COLLECTED MATERIAL —

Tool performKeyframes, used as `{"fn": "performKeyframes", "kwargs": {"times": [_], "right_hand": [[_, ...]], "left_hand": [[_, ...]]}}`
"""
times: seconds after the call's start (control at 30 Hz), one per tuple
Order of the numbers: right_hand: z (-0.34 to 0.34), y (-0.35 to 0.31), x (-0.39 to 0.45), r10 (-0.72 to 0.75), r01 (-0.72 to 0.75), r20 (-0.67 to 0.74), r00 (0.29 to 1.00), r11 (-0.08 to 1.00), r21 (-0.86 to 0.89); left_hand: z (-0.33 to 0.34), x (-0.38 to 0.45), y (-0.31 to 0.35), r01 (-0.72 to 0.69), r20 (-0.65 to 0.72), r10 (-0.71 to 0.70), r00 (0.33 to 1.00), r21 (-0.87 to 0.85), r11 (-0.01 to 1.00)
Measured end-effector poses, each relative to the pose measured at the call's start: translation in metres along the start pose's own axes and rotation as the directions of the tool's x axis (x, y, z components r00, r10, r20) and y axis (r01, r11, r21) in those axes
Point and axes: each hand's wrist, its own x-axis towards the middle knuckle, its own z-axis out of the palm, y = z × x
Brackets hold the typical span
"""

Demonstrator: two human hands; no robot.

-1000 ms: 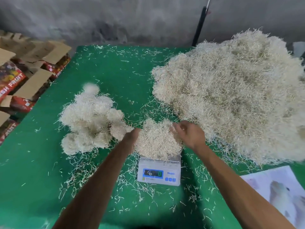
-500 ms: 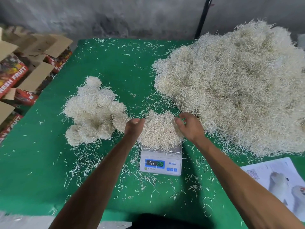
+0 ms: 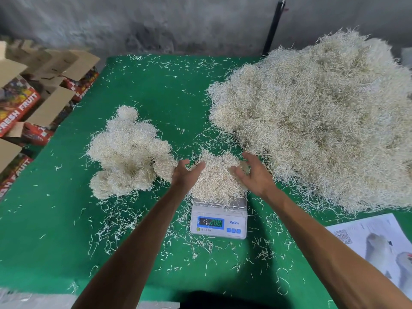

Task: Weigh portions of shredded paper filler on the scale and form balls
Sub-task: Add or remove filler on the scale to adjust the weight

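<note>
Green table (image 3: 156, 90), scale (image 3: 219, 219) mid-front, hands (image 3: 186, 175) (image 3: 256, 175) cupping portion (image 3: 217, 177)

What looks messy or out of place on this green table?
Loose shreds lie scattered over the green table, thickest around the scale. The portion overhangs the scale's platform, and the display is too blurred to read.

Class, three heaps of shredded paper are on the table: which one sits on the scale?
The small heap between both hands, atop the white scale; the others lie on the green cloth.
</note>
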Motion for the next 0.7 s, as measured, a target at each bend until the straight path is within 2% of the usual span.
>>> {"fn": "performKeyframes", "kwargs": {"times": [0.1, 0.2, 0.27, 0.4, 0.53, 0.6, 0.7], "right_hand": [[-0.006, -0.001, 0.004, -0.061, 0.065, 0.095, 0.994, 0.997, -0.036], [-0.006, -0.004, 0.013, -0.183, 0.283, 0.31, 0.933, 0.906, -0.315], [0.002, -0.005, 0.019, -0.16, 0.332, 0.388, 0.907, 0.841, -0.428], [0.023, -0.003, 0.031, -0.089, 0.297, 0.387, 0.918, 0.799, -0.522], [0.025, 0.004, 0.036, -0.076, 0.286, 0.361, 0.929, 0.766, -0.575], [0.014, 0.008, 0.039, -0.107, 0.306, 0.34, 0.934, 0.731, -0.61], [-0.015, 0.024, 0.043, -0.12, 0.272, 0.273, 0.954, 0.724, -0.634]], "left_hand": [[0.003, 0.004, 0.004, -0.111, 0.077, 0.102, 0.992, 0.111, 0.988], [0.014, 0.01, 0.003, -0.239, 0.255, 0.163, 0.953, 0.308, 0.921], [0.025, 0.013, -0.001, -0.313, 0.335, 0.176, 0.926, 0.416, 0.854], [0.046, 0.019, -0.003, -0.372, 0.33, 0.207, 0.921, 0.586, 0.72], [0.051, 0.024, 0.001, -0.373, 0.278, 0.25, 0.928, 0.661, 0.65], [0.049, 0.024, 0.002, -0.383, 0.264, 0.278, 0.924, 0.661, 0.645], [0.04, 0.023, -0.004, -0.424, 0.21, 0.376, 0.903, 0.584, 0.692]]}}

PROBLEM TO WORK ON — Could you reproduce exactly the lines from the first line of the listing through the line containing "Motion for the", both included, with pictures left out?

SOLUTION FOR THIS PROBLEM —
Tool performKeyframes, used as `{"fn": "performKeyframes", "kwargs": {"times": [_], "right_hand": [[_, ...]], "left_hand": [[_, ...]]}}`
"""
times: seconds after the call's start (control at 30 Hz), one per tuple
Order of the numbers: right_hand: z (-0.34 to 0.34), y (-0.35 to 0.31), x (-0.39 to 0.45), r10 (-0.72 to 0.75), r01 (-0.72 to 0.75), r20 (-0.67 to 0.74), r00 (0.29 to 1.00), r11 (-0.08 to 1.00), r21 (-0.86 to 0.89); left_hand: z (-0.33 to 0.34), x (-0.38 to 0.45), y (-0.31 to 0.35), r01 (-0.72 to 0.69), r20 (-0.65 to 0.72), r10 (-0.71 to 0.70), r00 (0.33 to 1.00), r21 (-0.87 to 0.85), r11 (-0.01 to 1.00)
Measured end-effector poses, each relative to the pose measured at the call's start: translation in metres along the start pose's own axes and rotation as the directions of the tool's x axis (x, y, z components r00, r10, r20) and y axis (r01, r11, r21) in those axes
Point and axes: each hand's wrist, its own x-axis towards the middle knuckle, its own z-axis out of the palm, y = z × x
Brackets hold the typical span
"""

Demonstrator: two human hands; no robot.

-1000 ms: 
-500 ms: 
+0 ms: 

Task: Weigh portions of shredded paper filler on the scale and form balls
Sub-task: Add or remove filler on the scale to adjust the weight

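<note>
Green table (image 3: 156, 90), scale (image 3: 219, 219) mid-front, hands (image 3: 186, 175) (image 3: 256, 175) cupping portion (image 3: 217, 177)

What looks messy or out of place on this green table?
Loose shreds lie scattered over the green table, thickest around the scale. The portion overhangs the scale's platform, and the display is too blurred to read.

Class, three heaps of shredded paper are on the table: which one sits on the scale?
The small heap between both hands, atop the white scale; the others lie on the green cloth.
</note>
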Motion for the next 0.7 s, as measured, a target at each bend until the straight path is within 2% of the usual span.

The required answer is now complete.